I began finally to catch his urgency. It was like his worry about Rosya, I suddenly understood: we were in a war against the Wood as well, and our enemy knew that we now had a new weapon we might turn against them. He’d been expecting the Wood to attack not simply for revenge, but to defend itself.
“There’s a great deal of work to do before we can hope to repeat the effects,” he added, and gestured to the table, littered with still more pages. I looked at them properly and realized for the first time that they were notes about the working—our working.
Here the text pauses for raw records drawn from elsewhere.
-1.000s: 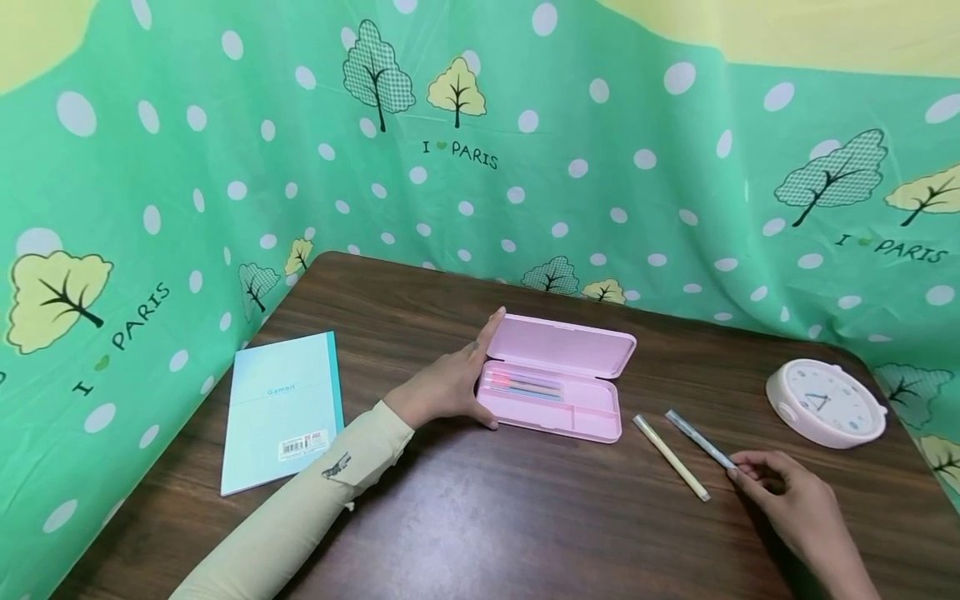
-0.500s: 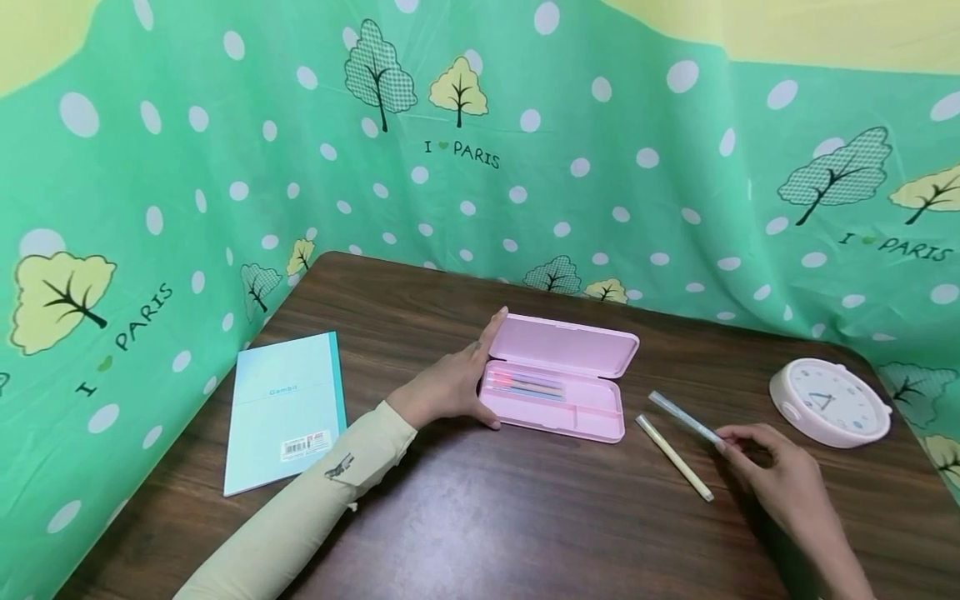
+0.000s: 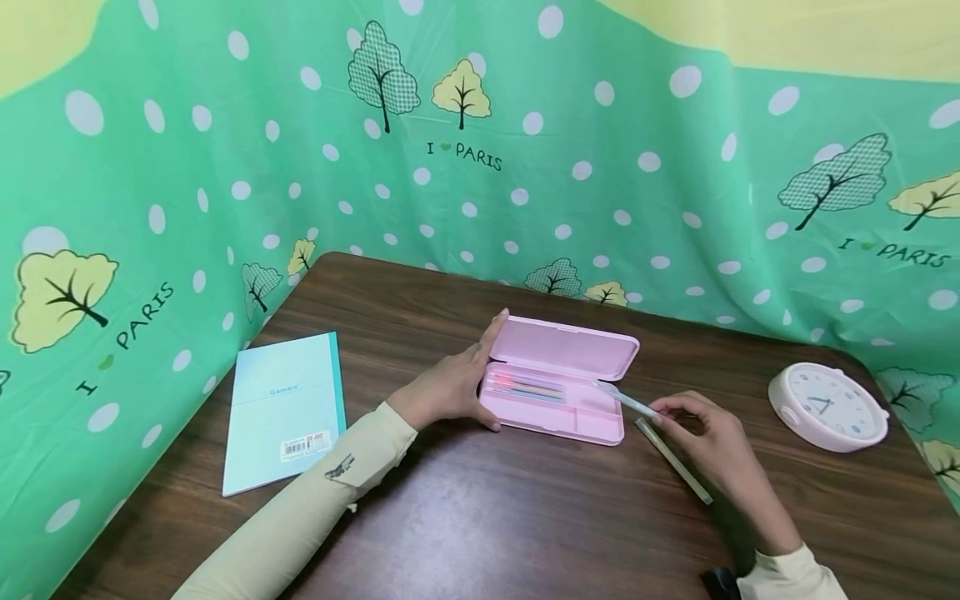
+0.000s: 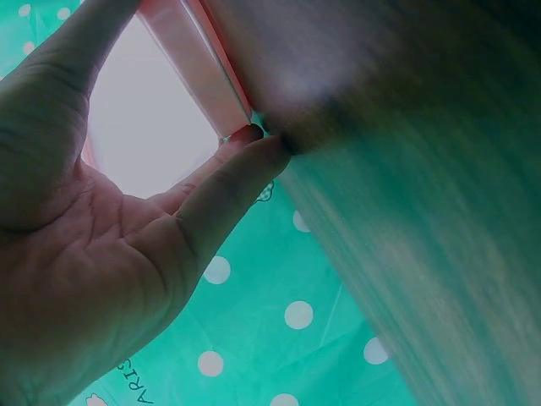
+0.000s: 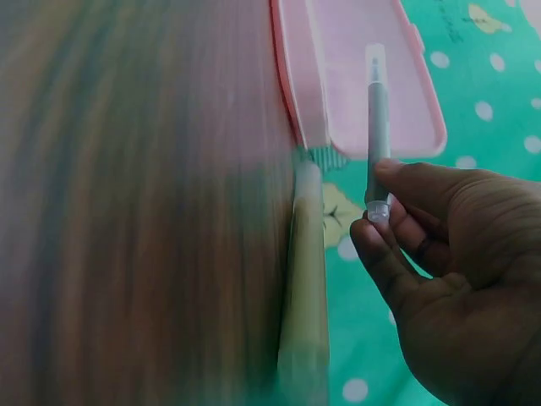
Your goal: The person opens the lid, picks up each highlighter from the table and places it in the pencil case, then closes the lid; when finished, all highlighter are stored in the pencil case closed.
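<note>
A pink pencil case (image 3: 532, 418) lies with its lid raised on the table, several slim pens (image 3: 528, 386) in its long rear compartment. My left hand (image 3: 448, 388) holds the case's left end, thumb at the front corner and fingers reaching back to the lid. Between thumb and fingers, my right hand (image 3: 705, 435) pinches one end of a grey-blue pen (image 3: 633, 402) with a clear cap (image 5: 375, 63). Its capped end overlaps the case's right side in the head view. Below that hand, a pale yellow pen (image 3: 675, 463) lies on the table.
A light blue notebook (image 3: 281, 417) lies at the left of the brown wooden table (image 3: 450, 517). On the right stands a round pink-and-white clock (image 3: 828, 407). A green dotted curtain (image 3: 465, 225) hangs behind the table.
My right hand has lifted the grey-blue pen and carried it leftward, over the yellow pen to the case's right side. The left hand and the case stay where they were.
</note>
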`<action>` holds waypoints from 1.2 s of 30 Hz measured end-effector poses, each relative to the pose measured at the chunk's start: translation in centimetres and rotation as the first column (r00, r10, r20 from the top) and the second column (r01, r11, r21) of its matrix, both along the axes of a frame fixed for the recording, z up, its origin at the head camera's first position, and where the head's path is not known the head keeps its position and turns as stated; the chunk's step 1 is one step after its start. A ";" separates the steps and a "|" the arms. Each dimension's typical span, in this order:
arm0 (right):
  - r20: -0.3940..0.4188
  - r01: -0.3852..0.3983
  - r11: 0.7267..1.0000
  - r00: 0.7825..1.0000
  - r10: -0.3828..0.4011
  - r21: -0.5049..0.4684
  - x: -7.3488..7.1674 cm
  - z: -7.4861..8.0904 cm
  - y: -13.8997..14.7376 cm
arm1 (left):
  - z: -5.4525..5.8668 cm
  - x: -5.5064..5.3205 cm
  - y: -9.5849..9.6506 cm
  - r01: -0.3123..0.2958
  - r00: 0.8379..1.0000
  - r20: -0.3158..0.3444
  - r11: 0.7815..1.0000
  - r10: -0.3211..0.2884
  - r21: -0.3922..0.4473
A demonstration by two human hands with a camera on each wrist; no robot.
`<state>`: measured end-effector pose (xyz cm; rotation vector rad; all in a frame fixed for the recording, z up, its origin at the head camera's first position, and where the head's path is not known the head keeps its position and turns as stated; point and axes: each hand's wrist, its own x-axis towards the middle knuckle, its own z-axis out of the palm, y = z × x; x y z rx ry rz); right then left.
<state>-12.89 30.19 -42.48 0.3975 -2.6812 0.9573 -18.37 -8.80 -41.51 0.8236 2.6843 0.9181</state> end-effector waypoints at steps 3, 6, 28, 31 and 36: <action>0.035 -0.017 1.000 0.999 0.017 0.012 -0.5 0.3 -1.3 | 0.1 0.0 0.0 -0.001 1.000 0.002 1.000 0.001 0.000; 0.058 -0.042 0.999 0.997 0.040 0.021 -1.0 0.6 -2.6 | 0.3 0.0 0.1 0.002 1.000 0.005 1.000 -0.002 -0.002; 0.168 -0.233 0.963 0.952 0.254 -0.134 -4.0 0.3 -10.5 | 0.3 -0.1 -0.1 0.007 1.000 0.002 1.000 -0.007 0.004; 0.176 -0.250 0.956 0.945 0.275 -0.151 -4.2 0.3 -11.1 | 0.3 -0.1 -0.1 0.004 1.000 0.008 1.000 -0.004 0.000; 0.195 -0.245 0.959 0.943 0.271 -0.145 -4.3 0.0 -11.3 | 0.2 -0.1 -0.1 0.006 1.000 0.014 1.000 -0.006 -0.001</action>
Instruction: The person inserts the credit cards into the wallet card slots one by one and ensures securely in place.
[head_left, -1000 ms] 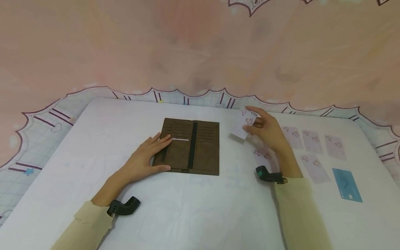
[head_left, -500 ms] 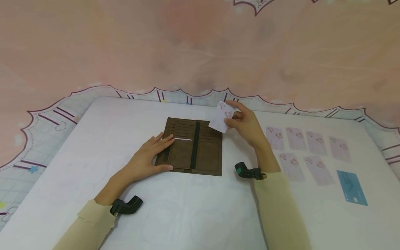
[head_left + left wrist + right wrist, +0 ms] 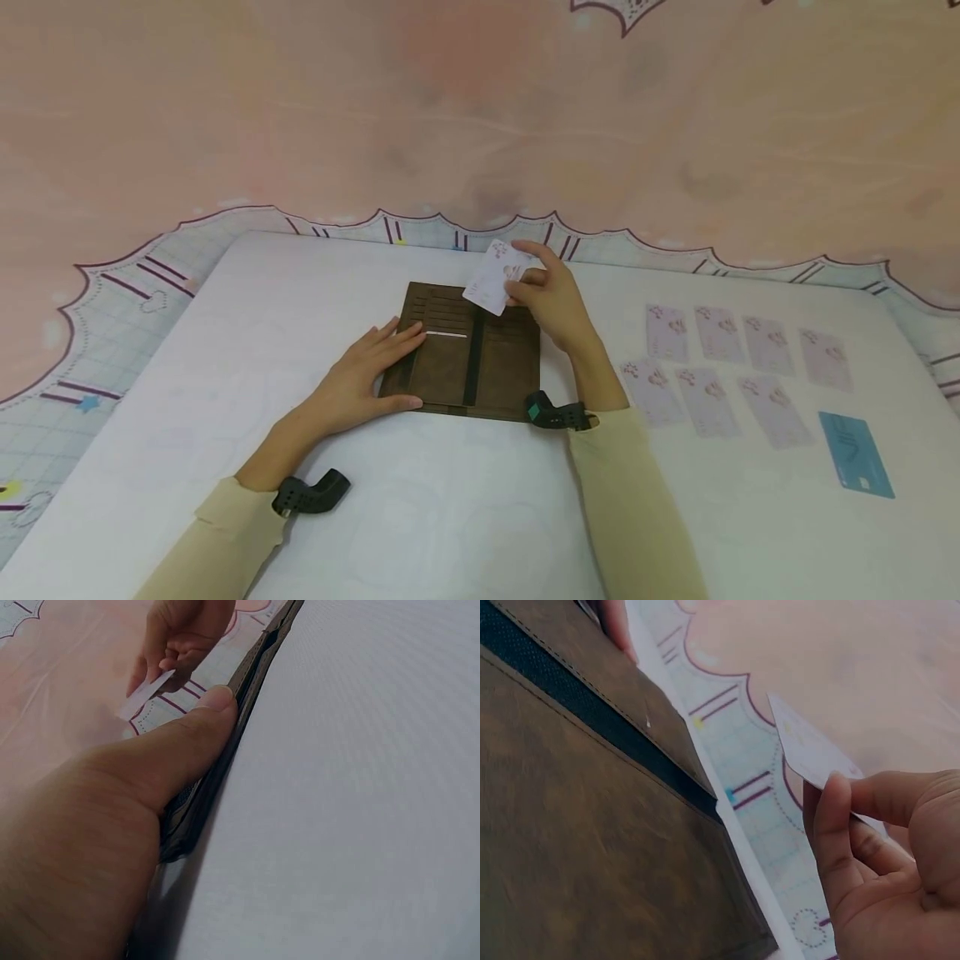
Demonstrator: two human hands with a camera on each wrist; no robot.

There was a sketched diagram: the two of us reduced to blank figures at the farthest possible corners of the Summoning tome, Kasia opposite us reduced to a circle and labeled CHANNEL, and a line drawn back to a neatly rendered picture of a heart-tree. He tapped the line.
“The channel will offer the greatest difficulty. We can’t expect to conveniently obtain a victim ripped straight out of a heart-tree on every occasion. However, a captured walker might serve instead, or even a victim of lesser corruption—”
“Jerzy,” I said suddenly. “Could we try it with Jerzy?”
The Dragon paused and pressed his lips together, annoyed. “Possibly,” he said.